Interpretation of feature effects is hindered to some extent by being time dependent; this can however also be viewed as an advantage, as the approach does not make strict assumptions like proportional hazards or accelerated failure time assumptions, which can be violated in practice.
Calculating pseudo-values can be computationally expensive if predictions are needed at many time points \(\tau\) and for many observations \(i\), as the univariate estimator \(\psi(\tau)\) has to be calculated \(n + 1\) times per time point.
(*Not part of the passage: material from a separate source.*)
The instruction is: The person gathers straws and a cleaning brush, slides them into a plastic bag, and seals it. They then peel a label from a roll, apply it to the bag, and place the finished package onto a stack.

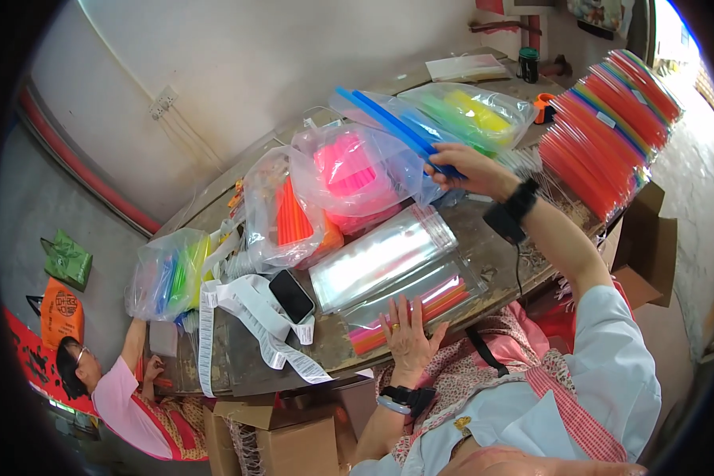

However, for specific use cases efficient implementations based on infinitesimal jack-knife and other methods have been suggested in the literature and implemented in standard software packages (Parner, Andersen, and Overgaard (2023), Bouaziz (2023)).

17.5 Conclusion

Key takeaways

The pseudo-value based approach allows estimation of arbitrary quantities of interest conditional on covariates, as long as an univariate, unbiased estimator of the quantity of interest is available.
It avoids strong assumptions like the proportional hazards assumption or the accelerated failure time assumption, which can be violated in practice.
In context of machine learning, this approach can greatly simplify analysis of time-to-event data, as standard implementations can be used out-of-the-box without any additional modifications.
In contrast to many survival specific machine learning methods currently available, this method can be applied in complex settings, including competing risks and multi-state models.
Feature effects can be interpreted directly as effects on the quantity of interest, rather than being expressed in terms of hazard ratios or other relative measures.

Limitations

Pseudo-values can take positive and negative values, which may require appropriate response functions to ensure predictions are within the target range.
Calculation of pseudo-values requires \(n+1\) estimates of the univariate estimator per time point, which can be computationally expensive for many time points. However, efficient approximations are available.